▶ The problem:
Tally the lines below that contain the word "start". Only the total should be given.

▶ Data block:
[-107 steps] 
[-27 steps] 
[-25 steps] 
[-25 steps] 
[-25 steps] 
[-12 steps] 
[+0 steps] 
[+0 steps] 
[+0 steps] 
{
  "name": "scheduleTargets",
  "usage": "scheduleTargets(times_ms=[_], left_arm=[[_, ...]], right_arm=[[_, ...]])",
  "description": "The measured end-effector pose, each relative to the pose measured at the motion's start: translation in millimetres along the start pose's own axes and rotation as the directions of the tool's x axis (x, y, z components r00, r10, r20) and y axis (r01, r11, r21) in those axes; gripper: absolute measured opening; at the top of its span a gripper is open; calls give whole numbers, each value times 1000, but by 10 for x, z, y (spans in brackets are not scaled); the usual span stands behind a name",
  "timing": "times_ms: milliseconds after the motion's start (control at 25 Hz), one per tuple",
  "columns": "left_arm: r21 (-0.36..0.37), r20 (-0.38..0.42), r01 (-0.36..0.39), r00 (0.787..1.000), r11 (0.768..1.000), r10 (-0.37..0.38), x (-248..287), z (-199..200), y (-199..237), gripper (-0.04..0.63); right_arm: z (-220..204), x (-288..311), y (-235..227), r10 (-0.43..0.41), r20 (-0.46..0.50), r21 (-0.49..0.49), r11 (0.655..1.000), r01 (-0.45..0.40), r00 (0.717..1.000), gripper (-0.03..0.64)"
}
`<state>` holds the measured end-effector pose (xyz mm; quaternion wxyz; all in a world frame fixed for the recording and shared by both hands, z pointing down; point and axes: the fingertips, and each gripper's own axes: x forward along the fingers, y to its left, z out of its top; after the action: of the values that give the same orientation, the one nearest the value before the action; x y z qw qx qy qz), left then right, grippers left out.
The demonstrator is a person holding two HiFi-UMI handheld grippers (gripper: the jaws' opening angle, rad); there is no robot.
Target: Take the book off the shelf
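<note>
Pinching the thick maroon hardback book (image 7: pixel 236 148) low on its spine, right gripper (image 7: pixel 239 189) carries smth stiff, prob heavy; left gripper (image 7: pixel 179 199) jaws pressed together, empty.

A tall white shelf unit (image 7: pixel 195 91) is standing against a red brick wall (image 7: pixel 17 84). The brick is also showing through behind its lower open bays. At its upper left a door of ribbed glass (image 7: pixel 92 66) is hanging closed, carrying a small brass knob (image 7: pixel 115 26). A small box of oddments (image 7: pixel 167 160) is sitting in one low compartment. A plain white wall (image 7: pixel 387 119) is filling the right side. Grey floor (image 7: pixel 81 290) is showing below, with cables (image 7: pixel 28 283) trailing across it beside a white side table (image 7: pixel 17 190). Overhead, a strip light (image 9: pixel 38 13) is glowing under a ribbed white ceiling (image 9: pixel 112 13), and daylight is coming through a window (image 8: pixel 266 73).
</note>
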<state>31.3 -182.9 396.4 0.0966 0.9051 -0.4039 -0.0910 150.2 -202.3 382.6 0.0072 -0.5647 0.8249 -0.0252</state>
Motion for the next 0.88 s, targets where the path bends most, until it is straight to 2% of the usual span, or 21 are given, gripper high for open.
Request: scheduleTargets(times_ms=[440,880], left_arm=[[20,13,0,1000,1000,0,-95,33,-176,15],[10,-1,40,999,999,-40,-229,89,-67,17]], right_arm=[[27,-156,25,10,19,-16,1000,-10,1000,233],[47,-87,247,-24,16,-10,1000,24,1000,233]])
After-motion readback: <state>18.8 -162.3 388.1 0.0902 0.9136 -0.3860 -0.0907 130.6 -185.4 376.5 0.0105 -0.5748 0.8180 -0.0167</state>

▶ Answer for this exercise:
2